The old man did not ring up Harold’s purchase, but stuck it quickly into his pocket and smiled, his tobacco-stained teeth showing between lips as curiously long and thin as his fingers.
“I’ve known Tom here for a long a time,” Harold said to the Victrola. He was talking to Nick, who caught himself staring at the old man’s fingers.
Nick looked at Harold, who again brought his eyes close to the wood of the furniture he had just bought.
“Five years,” Tom said, and smiled because that wasn’t long at all. But he was in the mood to entertain, cozy up to the kids, and he just had made a handful of cash.

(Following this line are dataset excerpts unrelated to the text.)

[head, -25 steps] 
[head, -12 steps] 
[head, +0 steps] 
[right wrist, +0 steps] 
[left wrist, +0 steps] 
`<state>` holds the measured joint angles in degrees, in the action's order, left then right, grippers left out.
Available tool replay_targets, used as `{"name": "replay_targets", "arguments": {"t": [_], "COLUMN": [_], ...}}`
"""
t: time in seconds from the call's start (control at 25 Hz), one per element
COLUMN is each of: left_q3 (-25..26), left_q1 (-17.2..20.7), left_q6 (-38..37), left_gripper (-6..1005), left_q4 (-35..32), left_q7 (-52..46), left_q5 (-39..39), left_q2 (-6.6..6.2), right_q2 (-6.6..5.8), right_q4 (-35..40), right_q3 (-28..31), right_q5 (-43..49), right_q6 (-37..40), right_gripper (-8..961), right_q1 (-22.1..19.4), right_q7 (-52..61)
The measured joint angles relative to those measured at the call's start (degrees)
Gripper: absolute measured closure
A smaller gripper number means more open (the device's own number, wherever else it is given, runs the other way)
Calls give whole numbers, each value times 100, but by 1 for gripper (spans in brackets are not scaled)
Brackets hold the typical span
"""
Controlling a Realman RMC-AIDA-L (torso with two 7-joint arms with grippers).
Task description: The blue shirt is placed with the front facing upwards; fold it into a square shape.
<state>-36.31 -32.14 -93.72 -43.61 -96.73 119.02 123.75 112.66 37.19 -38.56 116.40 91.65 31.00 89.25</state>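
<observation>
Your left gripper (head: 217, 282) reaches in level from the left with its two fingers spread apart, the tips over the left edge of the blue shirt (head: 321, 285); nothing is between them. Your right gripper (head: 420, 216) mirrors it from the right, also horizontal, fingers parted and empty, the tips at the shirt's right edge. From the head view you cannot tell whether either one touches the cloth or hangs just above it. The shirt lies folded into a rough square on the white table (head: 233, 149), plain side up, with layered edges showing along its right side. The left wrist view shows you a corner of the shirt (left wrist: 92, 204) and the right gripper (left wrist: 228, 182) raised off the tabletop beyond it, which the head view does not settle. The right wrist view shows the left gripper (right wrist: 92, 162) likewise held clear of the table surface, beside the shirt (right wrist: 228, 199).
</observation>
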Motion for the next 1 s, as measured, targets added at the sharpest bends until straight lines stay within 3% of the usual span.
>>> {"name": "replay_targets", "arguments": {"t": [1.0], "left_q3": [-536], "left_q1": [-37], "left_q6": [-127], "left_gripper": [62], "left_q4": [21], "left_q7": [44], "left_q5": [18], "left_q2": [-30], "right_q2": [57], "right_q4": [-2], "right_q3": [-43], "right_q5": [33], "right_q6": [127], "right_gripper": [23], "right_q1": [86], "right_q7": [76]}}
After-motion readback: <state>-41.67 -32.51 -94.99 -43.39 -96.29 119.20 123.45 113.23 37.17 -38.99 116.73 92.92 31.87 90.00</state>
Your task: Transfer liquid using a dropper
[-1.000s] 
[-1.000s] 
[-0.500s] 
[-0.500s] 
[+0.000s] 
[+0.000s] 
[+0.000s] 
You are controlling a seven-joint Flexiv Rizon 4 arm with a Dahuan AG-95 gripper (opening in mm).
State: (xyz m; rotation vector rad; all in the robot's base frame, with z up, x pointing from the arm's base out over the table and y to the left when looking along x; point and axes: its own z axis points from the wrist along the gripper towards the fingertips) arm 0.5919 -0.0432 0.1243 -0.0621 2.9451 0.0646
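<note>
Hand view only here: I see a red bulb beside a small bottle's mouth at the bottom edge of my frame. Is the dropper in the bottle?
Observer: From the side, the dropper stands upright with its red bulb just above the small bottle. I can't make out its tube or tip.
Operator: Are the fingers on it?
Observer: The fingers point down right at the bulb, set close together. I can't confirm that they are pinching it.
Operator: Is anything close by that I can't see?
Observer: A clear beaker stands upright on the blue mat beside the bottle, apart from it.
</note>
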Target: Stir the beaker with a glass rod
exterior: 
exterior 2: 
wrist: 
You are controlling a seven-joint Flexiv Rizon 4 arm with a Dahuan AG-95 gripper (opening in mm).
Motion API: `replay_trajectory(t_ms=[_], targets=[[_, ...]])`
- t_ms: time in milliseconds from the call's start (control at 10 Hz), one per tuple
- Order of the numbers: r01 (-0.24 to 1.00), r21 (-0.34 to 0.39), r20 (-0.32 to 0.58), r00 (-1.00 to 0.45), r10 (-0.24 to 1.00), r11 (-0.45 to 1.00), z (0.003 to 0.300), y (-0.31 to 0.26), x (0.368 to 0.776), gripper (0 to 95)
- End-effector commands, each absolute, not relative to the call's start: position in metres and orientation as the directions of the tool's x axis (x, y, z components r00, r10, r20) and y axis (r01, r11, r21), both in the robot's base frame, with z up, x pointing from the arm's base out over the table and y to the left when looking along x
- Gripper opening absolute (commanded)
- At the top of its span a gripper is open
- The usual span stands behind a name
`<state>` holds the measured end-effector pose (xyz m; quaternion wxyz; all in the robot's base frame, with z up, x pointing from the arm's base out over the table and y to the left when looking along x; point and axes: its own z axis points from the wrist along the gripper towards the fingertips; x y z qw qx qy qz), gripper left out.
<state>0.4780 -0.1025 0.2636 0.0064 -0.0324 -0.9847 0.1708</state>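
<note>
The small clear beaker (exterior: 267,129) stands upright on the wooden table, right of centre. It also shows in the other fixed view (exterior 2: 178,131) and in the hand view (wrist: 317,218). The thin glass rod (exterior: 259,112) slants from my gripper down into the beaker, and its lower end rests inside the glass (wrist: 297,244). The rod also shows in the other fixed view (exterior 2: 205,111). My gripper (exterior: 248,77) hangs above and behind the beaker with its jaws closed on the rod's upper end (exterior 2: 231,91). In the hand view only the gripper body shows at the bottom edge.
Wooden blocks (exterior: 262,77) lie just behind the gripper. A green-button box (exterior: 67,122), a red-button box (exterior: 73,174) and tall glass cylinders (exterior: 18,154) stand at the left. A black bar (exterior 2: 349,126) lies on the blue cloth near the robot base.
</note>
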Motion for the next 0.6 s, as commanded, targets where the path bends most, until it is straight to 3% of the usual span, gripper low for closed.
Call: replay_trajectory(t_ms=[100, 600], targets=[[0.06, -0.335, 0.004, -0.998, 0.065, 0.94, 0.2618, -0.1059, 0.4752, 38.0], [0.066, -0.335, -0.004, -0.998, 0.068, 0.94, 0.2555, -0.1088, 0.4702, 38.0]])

Tom reminded Nick of those kinds of older guys who belonged to a type of man from a past age, just beyond the Victrola and before TV: dumpy with flat asses dressed in nondescript suits and hats who blended so naturally into the swarm of people walking down a city block – so much so that it was his kind that had helped define the word swarm.
Like the lights of houses he rode by in a car or on a train, Nick just couldn’t imagine that these sorts of people had lives as rich as his own. Did they really think like he did? Have passions and longings and sadnesses and were curious about ultimate meanings?
Or, were they what they seemed: colorless and clueless, sexless and mundane, modern man the way philosophers had feared he had become since the early nineteenth century, atomized beyond recognition, alone, but not smart enough to realize their aloneness, satisfied by little luxuries that appealed to the lowest common denominator?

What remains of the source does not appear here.